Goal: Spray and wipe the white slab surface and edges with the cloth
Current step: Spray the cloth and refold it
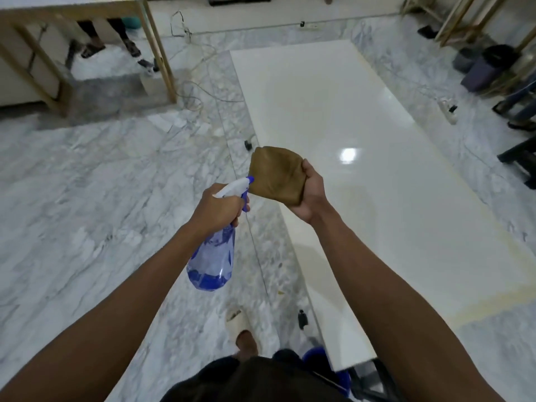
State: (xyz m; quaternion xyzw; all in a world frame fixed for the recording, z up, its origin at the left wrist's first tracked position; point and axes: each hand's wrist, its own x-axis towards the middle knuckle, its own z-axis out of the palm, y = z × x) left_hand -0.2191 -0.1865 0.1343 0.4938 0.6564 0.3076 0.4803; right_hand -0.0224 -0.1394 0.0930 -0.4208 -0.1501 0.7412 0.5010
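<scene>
A: Slab status?
B: white slab – long, glossy, lying flat, raised off the marble floor.
A: Cloth, bottle?
B: brown cloth folded, held over the slab's left edge – spray bottle clear-blue, nozzle touching cloth.

Under me is the grey-veined marble floor. The long white slab runs from about five o'clock up to one o'clock, glossy with a lamp glare on it. Loose cables trail across the floor at eleven o'clock beside a wooden table frame. A power strip lies at two o'clock, just beside the slab's edge.
</scene>
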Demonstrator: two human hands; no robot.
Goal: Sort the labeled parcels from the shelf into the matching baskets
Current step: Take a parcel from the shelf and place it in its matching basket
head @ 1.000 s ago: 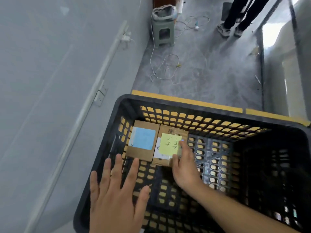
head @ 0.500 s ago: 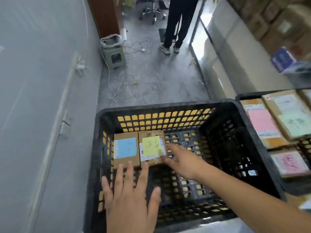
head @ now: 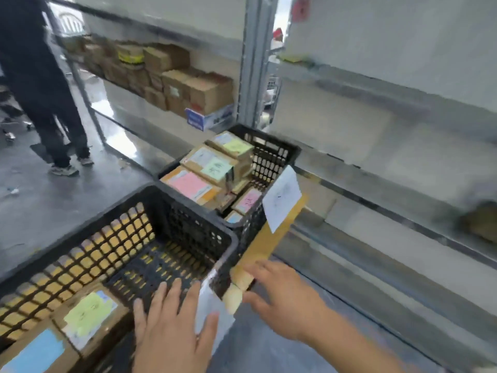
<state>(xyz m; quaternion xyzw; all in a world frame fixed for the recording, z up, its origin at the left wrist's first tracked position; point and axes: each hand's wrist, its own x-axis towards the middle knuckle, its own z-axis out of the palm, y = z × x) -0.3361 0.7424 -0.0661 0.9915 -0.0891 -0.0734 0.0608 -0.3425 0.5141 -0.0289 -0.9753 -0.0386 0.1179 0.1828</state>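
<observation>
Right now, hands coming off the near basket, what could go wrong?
1. The far basket is piled to its rim; another parcel on that stack might slide off.
2. The brown card with a white label leans loosely beside the baskets, right hand near its base; a nudge may topple it.
3. The view is blurred, so labels may be misread.

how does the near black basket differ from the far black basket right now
The near basket holds just two parcels side by side in one corner, most of its mesh floor bare; the far basket is piled with parcels nearly to its rim. Near labels are yellow-green and blue; the far ones include pink and green. Both are black perforated plastic.
</observation>
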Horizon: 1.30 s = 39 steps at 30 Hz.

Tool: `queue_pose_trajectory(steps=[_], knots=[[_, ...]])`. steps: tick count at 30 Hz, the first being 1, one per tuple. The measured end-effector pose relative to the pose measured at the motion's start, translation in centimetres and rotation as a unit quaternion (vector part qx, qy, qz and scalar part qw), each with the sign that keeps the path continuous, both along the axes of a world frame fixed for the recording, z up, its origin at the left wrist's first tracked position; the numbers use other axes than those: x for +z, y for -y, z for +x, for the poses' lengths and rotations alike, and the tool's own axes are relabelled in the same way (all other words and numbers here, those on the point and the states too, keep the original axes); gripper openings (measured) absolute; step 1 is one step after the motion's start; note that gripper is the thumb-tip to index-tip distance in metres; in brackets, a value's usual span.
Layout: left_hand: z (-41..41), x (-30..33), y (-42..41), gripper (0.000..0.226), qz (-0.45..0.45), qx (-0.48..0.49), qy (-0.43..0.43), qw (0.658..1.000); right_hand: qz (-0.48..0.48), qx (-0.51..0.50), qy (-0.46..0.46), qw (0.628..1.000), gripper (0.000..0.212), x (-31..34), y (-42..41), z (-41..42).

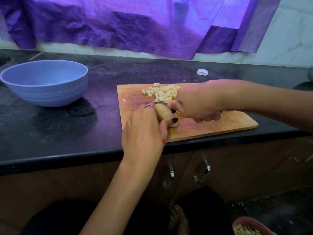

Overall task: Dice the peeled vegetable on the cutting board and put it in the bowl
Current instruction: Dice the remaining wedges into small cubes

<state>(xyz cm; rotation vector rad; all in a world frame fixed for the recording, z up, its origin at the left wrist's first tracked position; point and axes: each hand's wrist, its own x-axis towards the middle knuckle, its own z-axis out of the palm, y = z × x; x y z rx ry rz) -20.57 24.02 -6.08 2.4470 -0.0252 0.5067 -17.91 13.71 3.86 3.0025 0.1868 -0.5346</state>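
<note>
Your left hand holds the peeled potato down on the wooden cutting board. Your thumb, with its dark nail, curls round the near side of the potato, and your fingers curl over the far side. 1 of those fingers has a ring on it.

Your right hand is wrapped tight round the knife handle. The blade pokes out to the left, across the top of the potato, just beside your left fingers. You cannot tell if the blade is in the potato yet, because your hands hide the cut.

A pile of small potato cubes sits at the far side of the board, just behind your right hand.

The board lies on the dark bench, close to its front edge. The blue bowl stands on the bench well to the left of the board. You cannot see any cubes in it from here.

A small white scrap lies on the bench behind the board. A purple cloth hangs over the wall at the back. Below the bench are brown cupboard doors with 2 metal handles. Down at the bottom right, a reddish bowl holds pale chopped bits.
</note>
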Motion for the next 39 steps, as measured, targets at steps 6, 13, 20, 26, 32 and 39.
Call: queue_pose_trajectory(steps=[6, 13, 20, 26, 32, 39], knots=[[0.1, -0.1, -0.1, 0.047, -0.001, 0.000, 0.004, 1.000, -0.037, 0.013, -0.054, 0.998, 0.037, 0.7, 0.2, 0.9], [-0.1, 0.3, 0.1, 0.057, 0.006, -0.001, -0.003, 1.000, -0.111, 0.069, -0.035, 0.991, 0.043, 1.9, 0.9, 1.1], [0.1, 0.2, 0.4, 0.058, 0.009, -0.001, 0.025, 1.000, -0.149, 0.098, 0.043, 0.983, 0.040, 1.1, 1.0, 1.1], [0.3, -0.4, 0.8, 0.053, 0.011, 0.011, 0.058, 0.998, -0.088, 0.139, 0.092, 0.982, 0.041, -0.7, 1.9, 1.3], [0.1, -0.4, 1.0, 0.046, 0.012, 0.032, 0.056, 0.998, -0.022, 0.141, 0.161, 0.977, 0.045, -2.9, 3.2, 0.1], [0.4, -0.1, 0.7, 0.055, 0.014, 0.019, 0.033, 0.999, -0.043, 0.117, 0.062, 0.990, 0.048, 0.2, 4.0, -1.0]])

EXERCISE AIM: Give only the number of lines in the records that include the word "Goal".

REPLY TO THE EXERCISE: 2